Erin: Yeah, yeah. I had a lot of judgment about it before I moved to LA and before I hit 45. And then, you know, I started to do some little things here and there, Botox and a little bit of filler. And, you know, friends say to me, don't do too much, like I'm not going to. I'm not going to. I know what it looks like. I know what too much looks like, and it's very scary. But I also understand body dysmorphia, and I also understand the pressure a lot of women feel around remaining youthful and conforming to their culture's ideals.


And I think also the higher status you are, the wealthier you are, the more, the more that is the cultural norm where you can afford it. Why wouldn't you? But I also think the culture conspires to keep us focused on our outsides, because if we really felt our feelings, we would burn the whole fucking thing down.


Molly: Well, I mean, of course, how are you going to monetize your insides, right? I mean, other than, like, vitamins and maybe some workout gear. But, like, truly true feelings, there's no monetization of that. We're definitely living through some wild, wild times. It's just incredible as we evolve as human beings and technology and all the things that are available to us, but it is also unchartered territory. And we don't know what the long term effects of any of this. No experience we're all having together is, which I guess every generation goes like, well, what's the long term effect of this? But there's definitely a dark side to the anti aging or the thin is in or the ozempic era or all of those things. I love to tell the story that my grandmother, may she rest in peace, she had two full facelifts in her lifetime. And we, when she passed at like 86 years old, she looked like an old lady.

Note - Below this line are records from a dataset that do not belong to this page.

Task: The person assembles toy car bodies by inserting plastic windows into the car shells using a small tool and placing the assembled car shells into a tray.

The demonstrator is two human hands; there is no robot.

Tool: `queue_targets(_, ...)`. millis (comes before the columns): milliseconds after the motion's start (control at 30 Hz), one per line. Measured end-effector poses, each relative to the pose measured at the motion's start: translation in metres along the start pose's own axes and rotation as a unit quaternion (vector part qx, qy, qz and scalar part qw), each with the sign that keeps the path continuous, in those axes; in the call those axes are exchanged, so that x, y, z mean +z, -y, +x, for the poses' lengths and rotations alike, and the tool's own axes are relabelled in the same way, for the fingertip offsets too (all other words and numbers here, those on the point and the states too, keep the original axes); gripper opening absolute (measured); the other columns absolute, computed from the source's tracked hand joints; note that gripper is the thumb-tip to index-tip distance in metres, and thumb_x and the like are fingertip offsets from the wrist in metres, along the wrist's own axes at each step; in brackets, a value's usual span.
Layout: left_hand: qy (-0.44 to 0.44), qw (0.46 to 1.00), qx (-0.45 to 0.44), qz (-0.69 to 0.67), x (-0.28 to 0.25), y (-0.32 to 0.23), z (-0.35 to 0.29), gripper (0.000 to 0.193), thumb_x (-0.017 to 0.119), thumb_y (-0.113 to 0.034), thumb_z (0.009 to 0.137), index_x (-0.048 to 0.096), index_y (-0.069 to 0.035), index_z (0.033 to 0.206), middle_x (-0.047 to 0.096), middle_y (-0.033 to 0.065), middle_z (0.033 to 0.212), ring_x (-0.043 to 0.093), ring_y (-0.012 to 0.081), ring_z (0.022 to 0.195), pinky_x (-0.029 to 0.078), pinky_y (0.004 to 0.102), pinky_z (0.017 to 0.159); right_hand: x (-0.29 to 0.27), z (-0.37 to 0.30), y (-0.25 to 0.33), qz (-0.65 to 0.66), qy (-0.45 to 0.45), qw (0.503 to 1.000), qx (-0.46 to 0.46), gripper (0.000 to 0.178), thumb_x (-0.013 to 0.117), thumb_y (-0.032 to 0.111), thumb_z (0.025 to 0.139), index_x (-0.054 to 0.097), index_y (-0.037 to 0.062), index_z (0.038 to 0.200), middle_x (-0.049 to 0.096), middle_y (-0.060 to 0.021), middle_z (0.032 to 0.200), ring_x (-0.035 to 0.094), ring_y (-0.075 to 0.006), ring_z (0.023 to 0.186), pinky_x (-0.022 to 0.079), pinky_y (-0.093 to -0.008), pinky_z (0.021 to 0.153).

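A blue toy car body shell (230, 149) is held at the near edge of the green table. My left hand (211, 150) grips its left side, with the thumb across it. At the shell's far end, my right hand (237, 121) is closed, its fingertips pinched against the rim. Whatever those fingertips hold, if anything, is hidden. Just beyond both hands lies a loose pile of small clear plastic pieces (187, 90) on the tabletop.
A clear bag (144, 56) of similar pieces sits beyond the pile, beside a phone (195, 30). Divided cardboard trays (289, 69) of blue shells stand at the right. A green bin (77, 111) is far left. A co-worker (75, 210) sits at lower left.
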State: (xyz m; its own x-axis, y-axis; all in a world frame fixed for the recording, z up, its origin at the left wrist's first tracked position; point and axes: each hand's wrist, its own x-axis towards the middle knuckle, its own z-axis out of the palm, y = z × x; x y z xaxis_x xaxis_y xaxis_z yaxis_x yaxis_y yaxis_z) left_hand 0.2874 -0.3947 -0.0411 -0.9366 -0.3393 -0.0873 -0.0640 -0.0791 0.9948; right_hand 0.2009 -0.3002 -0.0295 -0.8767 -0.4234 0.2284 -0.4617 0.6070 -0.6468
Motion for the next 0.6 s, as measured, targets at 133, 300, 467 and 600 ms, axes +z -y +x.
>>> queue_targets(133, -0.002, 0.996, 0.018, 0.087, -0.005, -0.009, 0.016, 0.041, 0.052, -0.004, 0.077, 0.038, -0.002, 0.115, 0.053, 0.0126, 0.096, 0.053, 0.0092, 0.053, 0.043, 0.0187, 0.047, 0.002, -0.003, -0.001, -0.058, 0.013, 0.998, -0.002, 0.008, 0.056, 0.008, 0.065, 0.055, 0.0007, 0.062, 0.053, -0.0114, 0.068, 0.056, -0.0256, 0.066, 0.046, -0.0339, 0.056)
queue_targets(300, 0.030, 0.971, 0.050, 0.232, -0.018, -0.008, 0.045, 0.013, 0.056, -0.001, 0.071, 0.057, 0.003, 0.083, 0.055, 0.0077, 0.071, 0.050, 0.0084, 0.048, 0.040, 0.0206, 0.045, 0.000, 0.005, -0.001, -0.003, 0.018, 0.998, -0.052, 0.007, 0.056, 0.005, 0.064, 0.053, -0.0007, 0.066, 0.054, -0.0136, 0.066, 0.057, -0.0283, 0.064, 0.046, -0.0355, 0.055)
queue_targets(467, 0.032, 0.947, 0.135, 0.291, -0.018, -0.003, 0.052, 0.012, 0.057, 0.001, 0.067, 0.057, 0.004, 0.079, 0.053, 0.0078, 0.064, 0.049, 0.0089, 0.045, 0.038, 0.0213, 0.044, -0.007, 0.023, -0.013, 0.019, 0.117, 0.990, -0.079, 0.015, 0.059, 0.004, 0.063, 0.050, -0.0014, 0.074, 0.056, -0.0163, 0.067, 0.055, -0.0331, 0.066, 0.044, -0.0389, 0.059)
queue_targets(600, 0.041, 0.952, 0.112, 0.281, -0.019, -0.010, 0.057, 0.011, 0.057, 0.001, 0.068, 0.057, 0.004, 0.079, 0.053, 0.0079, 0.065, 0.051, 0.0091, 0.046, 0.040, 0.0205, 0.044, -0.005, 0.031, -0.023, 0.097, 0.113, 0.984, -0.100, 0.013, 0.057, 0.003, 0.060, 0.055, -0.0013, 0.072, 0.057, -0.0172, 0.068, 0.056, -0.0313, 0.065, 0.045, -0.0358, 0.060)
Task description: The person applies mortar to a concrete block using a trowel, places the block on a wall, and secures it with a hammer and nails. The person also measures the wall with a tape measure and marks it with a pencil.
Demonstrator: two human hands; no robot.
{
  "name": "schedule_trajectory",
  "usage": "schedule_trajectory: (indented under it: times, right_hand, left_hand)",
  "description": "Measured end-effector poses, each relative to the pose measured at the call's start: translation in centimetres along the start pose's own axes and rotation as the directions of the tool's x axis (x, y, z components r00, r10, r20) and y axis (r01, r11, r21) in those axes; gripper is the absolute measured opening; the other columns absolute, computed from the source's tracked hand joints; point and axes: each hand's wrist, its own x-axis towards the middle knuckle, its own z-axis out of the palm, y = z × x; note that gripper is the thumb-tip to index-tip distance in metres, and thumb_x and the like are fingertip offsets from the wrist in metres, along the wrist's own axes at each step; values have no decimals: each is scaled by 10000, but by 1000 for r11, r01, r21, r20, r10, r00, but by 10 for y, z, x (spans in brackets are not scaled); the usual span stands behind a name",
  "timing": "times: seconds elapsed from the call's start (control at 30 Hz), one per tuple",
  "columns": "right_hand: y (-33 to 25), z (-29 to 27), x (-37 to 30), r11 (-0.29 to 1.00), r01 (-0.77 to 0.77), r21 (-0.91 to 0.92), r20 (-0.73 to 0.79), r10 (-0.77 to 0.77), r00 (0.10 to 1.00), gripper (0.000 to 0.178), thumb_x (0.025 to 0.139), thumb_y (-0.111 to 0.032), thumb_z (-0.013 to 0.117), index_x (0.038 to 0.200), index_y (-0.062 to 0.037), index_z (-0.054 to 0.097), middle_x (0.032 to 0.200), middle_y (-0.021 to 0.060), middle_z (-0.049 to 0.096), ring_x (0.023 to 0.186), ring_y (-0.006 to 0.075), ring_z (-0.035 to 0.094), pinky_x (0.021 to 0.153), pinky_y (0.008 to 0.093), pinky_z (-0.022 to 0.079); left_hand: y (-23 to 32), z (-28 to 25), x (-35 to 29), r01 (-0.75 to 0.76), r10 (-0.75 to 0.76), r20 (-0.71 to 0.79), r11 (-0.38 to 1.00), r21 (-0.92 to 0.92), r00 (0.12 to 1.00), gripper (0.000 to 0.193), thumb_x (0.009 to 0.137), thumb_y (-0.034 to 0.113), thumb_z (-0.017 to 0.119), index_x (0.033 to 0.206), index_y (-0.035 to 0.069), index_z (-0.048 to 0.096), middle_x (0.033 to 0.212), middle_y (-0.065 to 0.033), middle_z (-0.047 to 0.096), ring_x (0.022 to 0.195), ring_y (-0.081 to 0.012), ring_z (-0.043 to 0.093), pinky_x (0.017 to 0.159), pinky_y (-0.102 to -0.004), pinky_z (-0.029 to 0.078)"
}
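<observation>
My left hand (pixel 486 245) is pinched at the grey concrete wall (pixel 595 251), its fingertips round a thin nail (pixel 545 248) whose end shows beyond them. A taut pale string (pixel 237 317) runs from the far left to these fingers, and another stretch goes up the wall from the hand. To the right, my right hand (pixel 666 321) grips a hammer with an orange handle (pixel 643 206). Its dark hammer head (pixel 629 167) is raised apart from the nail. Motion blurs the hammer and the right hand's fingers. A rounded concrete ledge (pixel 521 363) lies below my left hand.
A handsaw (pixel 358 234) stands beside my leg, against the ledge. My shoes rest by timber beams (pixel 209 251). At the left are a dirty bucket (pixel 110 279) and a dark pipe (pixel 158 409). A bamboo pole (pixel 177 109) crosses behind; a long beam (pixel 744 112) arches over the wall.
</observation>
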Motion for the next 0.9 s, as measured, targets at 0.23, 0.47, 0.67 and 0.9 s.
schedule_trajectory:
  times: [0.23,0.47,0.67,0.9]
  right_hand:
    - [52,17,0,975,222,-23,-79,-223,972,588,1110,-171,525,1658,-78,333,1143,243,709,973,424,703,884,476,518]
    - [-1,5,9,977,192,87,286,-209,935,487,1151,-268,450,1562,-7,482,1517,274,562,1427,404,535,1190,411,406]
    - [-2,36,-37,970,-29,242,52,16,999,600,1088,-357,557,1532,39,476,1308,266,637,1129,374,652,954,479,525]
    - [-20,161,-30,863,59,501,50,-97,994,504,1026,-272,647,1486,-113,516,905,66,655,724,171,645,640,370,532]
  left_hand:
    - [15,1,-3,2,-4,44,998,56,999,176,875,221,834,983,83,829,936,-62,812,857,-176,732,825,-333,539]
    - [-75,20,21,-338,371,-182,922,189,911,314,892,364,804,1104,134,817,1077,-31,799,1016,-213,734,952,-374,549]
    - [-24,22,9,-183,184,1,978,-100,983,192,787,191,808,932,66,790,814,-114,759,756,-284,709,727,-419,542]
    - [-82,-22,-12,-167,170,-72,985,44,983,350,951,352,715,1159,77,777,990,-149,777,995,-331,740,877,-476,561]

She didn't look like a 30 year old on the table. She looked like an old lady. And I remember thinking at that time, like, oh, all the money and all the surgery and all the recovery that she had to go through. Like, in the end, she's just my granny laying on a, you know, laying on a bed looking, I mean, I put a little blush on her when she passed because I was like, she would be horrified if anybody saw her looking like this.


Erin: Yeah.


Molly: You know, she looked like an old lady.


Erin: Yeah.


Molly: And I remember at that time, it really affected me. I was like, oh, right. Like, what we think matters so much in the moment doesn't necessarily change who we are in the long run. And that just goes back to the inside, and that's where the real work should be.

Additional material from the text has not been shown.